TASK BRIEF:
Restrict the output to the lines below starting at the one that contains "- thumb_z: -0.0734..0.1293" and ending at the one that contains "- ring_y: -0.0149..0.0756", and restate them word for word, both ends included.

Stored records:
◆ ◆ ◆ ◆

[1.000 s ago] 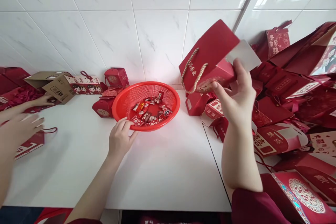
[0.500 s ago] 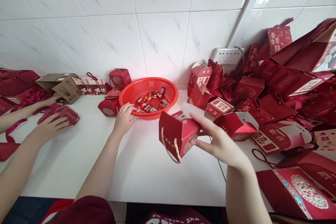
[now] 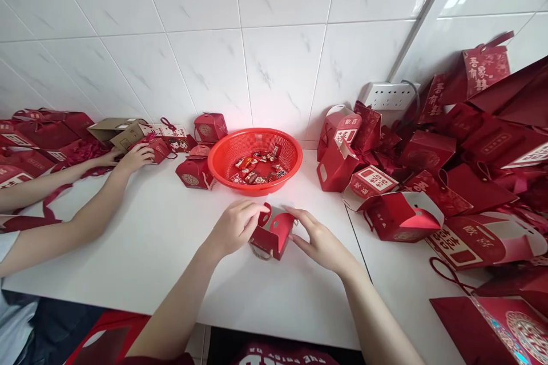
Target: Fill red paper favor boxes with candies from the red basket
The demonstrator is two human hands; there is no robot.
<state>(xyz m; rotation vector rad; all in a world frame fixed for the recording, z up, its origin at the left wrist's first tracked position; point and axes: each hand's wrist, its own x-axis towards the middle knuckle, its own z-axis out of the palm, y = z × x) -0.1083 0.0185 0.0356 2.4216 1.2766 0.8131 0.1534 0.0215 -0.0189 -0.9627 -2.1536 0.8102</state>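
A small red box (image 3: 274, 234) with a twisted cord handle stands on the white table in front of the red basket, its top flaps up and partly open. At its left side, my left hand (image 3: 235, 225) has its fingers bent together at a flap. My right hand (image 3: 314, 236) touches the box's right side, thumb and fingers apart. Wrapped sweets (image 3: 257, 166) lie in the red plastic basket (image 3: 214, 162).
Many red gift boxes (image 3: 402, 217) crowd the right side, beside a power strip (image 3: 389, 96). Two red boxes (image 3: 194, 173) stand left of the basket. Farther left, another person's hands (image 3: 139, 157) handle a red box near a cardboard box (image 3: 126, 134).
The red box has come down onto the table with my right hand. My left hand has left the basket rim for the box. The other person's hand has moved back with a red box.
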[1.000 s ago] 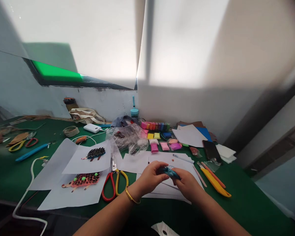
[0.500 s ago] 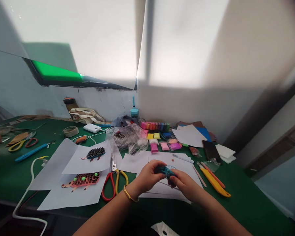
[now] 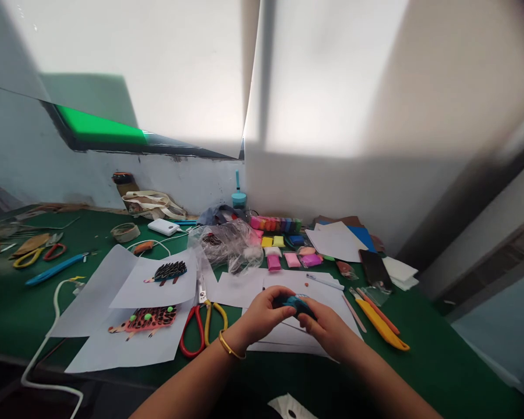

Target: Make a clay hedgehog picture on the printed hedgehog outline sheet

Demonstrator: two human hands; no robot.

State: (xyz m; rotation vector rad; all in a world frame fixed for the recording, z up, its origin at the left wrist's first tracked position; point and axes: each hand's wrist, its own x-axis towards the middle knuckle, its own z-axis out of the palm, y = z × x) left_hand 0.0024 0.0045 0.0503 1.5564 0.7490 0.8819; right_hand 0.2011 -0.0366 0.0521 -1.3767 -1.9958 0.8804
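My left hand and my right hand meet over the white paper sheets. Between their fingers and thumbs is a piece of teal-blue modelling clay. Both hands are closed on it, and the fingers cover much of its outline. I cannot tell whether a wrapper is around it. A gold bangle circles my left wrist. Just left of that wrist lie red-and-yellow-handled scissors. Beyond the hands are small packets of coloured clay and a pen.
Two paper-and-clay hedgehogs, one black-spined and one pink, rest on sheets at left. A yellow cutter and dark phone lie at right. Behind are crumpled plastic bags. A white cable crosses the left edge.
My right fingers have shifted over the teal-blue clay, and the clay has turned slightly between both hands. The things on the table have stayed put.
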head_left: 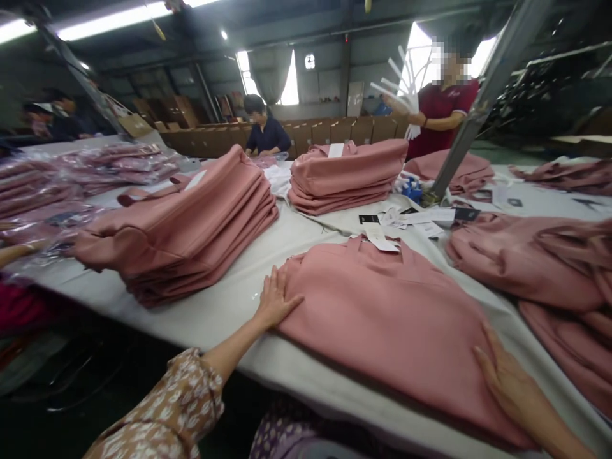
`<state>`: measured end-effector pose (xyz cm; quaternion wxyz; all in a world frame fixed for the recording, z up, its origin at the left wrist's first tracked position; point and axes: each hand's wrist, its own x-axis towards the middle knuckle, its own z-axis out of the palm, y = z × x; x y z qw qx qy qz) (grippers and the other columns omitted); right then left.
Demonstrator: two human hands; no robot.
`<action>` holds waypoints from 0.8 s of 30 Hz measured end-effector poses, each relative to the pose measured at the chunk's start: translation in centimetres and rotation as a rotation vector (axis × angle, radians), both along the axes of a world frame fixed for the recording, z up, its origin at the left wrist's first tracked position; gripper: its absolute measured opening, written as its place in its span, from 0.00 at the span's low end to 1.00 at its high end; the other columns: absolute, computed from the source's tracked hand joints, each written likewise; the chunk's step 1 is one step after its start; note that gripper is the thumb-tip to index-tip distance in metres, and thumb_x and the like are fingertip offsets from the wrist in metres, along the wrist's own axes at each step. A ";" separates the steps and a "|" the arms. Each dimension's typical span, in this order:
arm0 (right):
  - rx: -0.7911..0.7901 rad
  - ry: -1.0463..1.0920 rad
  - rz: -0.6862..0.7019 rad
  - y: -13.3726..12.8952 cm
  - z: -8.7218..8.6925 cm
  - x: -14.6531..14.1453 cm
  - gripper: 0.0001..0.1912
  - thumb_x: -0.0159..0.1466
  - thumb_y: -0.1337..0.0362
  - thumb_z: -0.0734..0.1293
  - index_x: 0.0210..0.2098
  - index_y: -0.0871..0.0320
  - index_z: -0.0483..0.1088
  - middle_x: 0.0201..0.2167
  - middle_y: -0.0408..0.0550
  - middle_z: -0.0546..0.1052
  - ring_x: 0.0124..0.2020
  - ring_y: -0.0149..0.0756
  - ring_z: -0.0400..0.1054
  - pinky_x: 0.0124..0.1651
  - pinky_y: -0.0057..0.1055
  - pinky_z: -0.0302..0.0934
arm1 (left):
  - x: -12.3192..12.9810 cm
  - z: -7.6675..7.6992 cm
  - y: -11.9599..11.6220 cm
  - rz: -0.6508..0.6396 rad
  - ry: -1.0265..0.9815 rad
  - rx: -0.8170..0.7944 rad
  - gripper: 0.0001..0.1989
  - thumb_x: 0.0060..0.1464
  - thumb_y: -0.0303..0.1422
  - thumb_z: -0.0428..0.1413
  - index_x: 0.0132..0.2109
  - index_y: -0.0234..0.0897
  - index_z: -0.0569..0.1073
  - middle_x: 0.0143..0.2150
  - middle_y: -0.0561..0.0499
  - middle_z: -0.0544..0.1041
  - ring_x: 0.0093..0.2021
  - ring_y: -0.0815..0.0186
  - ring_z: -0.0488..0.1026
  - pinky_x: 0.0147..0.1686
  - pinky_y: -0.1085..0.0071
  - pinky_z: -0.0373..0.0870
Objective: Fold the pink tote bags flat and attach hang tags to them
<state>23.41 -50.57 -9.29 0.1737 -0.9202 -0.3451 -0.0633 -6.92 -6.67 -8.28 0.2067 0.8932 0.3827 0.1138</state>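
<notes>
A pink bag [382, 319] lies flat on the pale-covered table [229, 328] in front of me, its handles and a white tag [380, 237] at the far side. My left hand [277, 298] rests on the bag's left edge, fingers spread. At the right edge, my right hand [507, 376] lies against the bag with its thumb apart from the fingers. Neither hand is closed around anything. A tall stack of folded pink bags [191, 223] stands to the left, and another stack [347, 175] sits farther back.
More pink bags [535, 261] lie at the right, near loose tags [421, 220] and a blue object [411, 189]. A slanted metal post [471, 121] rises behind. Plastic-wrapped bags [109, 166] fill the left. A person [442, 121] across the table holds white strips.
</notes>
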 end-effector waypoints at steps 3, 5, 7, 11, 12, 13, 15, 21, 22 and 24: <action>-0.007 0.001 -0.026 0.3 0.3 -0.2 0.36 0.68 0.49 0.48 0.68 0.65 0.45 0.56 0.63 0.69 0.47 0.55 0.72 0.50 0.49 0.65 | 0.4 0.3 0.5 0.174 -0.069 -0.085 0.49 0.50 0.59 0.52 0.70 0.39 0.42 0.70 0.31 0.43 0.66 0.40 0.53 0.59 0.44 0.57; -0.014 -0.017 -0.044 0.4 0.4 -0.2 0.36 0.67 0.50 0.47 0.68 0.65 0.45 0.53 0.62 0.72 0.42 0.55 0.74 0.47 0.50 0.67 | 0.4 1.0 0.4 0.195 -0.117 -0.122 0.45 0.49 0.58 0.54 0.67 0.39 0.53 0.65 0.35 0.52 0.64 0.47 0.59 0.61 0.52 0.60; -0.011 -0.043 -0.050 0.0 0.6 -0.2 0.34 0.67 0.51 0.48 0.68 0.62 0.46 0.50 0.60 0.74 0.39 0.55 0.75 0.43 0.50 0.68 | -0.3 1.8 -0.3 0.195 -0.161 -0.142 0.42 0.46 0.56 0.57 0.63 0.38 0.59 0.60 0.39 0.59 0.61 0.51 0.64 0.61 0.57 0.61; 0.015 -0.189 0.085 -1.3 0.6 -0.8 0.31 0.67 0.58 0.51 0.69 0.57 0.45 0.53 0.57 0.73 0.45 0.51 0.73 0.46 0.44 0.68 | -3.7 2.1 -2.6 0.210 -0.185 -0.160 0.43 0.43 0.56 0.58 0.61 0.36 0.60 0.54 0.41 0.62 0.58 0.47 0.65 0.60 0.51 0.62; 0.015 -0.236 0.120 -1.5 0.6 -1.1 0.31 0.67 0.59 0.51 0.69 0.58 0.44 0.54 0.57 0.72 0.48 0.50 0.72 0.49 0.44 0.67 | -4.5 1.9 -3.1 0.211 -0.186 -0.155 0.43 0.44 0.57 0.56 0.61 0.36 0.59 0.55 0.40 0.62 0.59 0.47 0.64 0.60 0.50 0.61; 0.006 -0.294 0.132 -1.7 0.6 -1.4 0.31 0.67 0.61 0.52 0.69 0.59 0.44 0.55 0.59 0.71 0.50 0.51 0.70 0.51 0.45 0.66 | -5.2 1.6 -3.6 0.208 -0.177 -0.150 0.43 0.46 0.57 0.54 0.62 0.35 0.58 0.56 0.40 0.62 0.60 0.47 0.63 0.60 0.50 0.61; -0.056 -0.423 0.118 -1.7 0.9 -2.1 0.28 0.67 0.63 0.53 0.66 0.62 0.52 0.57 0.64 0.68 0.55 0.55 0.66 0.54 0.52 0.62 | -5.7 1.6 -4.1 0.200 -0.099 -0.113 0.42 0.51 0.56 0.51 0.64 0.34 0.56 0.60 0.36 0.60 0.62 0.46 0.61 0.58 0.49 0.63; -0.222 -0.775 0.563 -0.3 2.1 -3.4 0.30 0.60 0.78 0.53 0.59 0.55 0.64 0.61 0.51 0.66 0.61 0.47 0.59 0.61 0.53 0.51 | -3.3 5.7 -6.3 -0.081 0.191 0.444 0.28 0.58 0.28 0.48 0.65 0.45 0.60 0.71 0.41 0.49 0.69 0.41 0.45 0.61 0.36 0.48; -0.219 -0.823 0.639 -0.1 2.3 -3.4 0.30 0.60 0.78 0.53 0.59 0.54 0.64 0.60 0.48 0.68 0.59 0.45 0.62 0.60 0.50 0.54 | -2.8 6.6 -7.1 -0.229 0.202 0.463 0.31 0.55 0.21 0.46 0.64 0.48 0.61 0.71 0.45 0.51 0.70 0.46 0.45 0.63 0.39 0.46; -0.169 -0.879 0.720 0.3 2.7 -3.3 0.27 0.63 0.73 0.54 0.59 0.52 0.64 0.56 0.48 0.72 0.54 0.44 0.67 0.54 0.45 0.60 | -2.0 7.9 -9.1 -0.543 0.245 0.375 0.36 0.49 0.16 0.44 0.63 0.48 0.62 0.68 0.48 0.59 0.68 0.54 0.52 0.65 0.45 0.48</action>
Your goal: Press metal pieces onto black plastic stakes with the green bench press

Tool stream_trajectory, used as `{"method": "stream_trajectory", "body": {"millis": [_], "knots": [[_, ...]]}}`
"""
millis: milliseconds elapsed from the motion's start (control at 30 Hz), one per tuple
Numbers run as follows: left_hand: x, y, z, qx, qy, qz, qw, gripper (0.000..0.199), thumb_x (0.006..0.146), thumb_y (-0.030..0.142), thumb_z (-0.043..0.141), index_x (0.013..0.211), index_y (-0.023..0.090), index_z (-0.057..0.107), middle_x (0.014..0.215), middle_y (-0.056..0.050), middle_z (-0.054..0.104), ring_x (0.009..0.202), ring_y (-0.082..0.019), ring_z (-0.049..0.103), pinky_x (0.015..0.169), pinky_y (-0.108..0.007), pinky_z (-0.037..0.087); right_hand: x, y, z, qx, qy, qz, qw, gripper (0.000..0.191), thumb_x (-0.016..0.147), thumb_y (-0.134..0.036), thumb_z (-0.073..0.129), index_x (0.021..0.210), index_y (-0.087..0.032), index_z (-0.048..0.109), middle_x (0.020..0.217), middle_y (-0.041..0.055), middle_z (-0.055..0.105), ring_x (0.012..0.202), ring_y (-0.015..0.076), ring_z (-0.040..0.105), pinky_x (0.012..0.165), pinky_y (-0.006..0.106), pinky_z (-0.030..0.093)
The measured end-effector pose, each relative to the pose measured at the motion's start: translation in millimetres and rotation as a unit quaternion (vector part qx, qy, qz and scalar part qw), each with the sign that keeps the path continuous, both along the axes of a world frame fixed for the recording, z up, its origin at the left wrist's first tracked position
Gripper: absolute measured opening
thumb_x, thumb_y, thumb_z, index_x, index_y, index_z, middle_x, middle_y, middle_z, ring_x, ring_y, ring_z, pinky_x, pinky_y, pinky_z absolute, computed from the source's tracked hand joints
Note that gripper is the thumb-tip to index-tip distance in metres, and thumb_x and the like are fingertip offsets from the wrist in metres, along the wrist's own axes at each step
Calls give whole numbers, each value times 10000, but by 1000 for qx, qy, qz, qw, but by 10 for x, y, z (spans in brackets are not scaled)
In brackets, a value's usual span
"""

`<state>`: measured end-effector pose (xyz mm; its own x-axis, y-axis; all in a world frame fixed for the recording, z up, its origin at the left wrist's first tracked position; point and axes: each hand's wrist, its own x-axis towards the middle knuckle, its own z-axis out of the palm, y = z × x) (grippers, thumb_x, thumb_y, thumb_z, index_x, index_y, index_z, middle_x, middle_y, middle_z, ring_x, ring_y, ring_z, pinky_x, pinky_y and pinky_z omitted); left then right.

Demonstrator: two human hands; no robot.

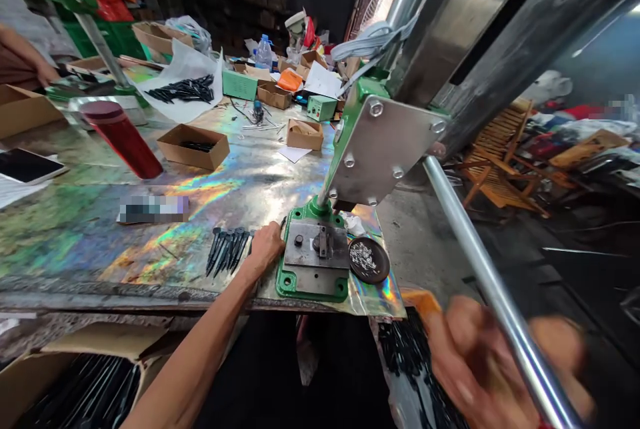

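Manual bench press (pixel 315 255), green cast base with steel die plate, stands at the near edge of the holographic-sheeted surface (pixel 65 282). Left hand (pixel 265 249): closed against the base's edge, any held item hidden. Right hand (pixel 480 355): blurred, curled behind the steel lever (pixel 500 289); grip cannot be told. Adjacent items: small row of black pins (pixel 227 251) beside the left hand; round dark dish (pixel 369 259) holding silver pieces, just right of the base. Stock: cardboard box of black rods (pixel 75 389) at lower left; further black pieces (pixel 410 362) below the surface's edge, right of the person.
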<state>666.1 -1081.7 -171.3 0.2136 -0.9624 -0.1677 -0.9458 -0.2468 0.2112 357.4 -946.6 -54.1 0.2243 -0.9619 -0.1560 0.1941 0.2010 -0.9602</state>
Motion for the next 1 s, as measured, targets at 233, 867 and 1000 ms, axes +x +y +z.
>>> {"method": "stream_trajectory", "body": {"millis": [233,867,1000], "knots": [[85,198,29,-52,135,103,984,119,695,219,494,766,161,570,756,-79,661,756,-233,628,610,-268,391,194,-976,-969,-107,334,-85,933,189,710,-361,496,731,-189,570,595,34,540,503,198,493,478,304,398],[16,684,-180,-178,340,68,921,113,727,270,429,776,204,507,638,21,546,586,-139,521,604,-248,424,247,-1239,-1652,-208,460,-116,855,123,765,-242,418,709,-205,520,699,46,551,686,223,504,713,345,388],[40,735,-167,-173,372,70,909,131,747,318,455,795,209,510,677,9,572,614,-151,565,608,-259,464,207,-1229,-1664,-182,377,-135,898,193,743,-368,480,718,-195,562,696,32,556,688,217,506,669,323,393]]}}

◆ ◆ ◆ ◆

WRITTEN RESPONSE:
  - thumb_z: -0.0734..0.1293
  - index_x: 0.0210..0.2098
  - index_y: -0.0871..0.0320
  - index_z: -0.0483..0.1088
  - middle_x: 0.0201..0.2167
  - middle_y: -0.0408..0.0550
  - middle_z: -0.0546..0.1052
  - ring_x: 0.0124..0.2020
  - ring_y: -0.0149..0.0756

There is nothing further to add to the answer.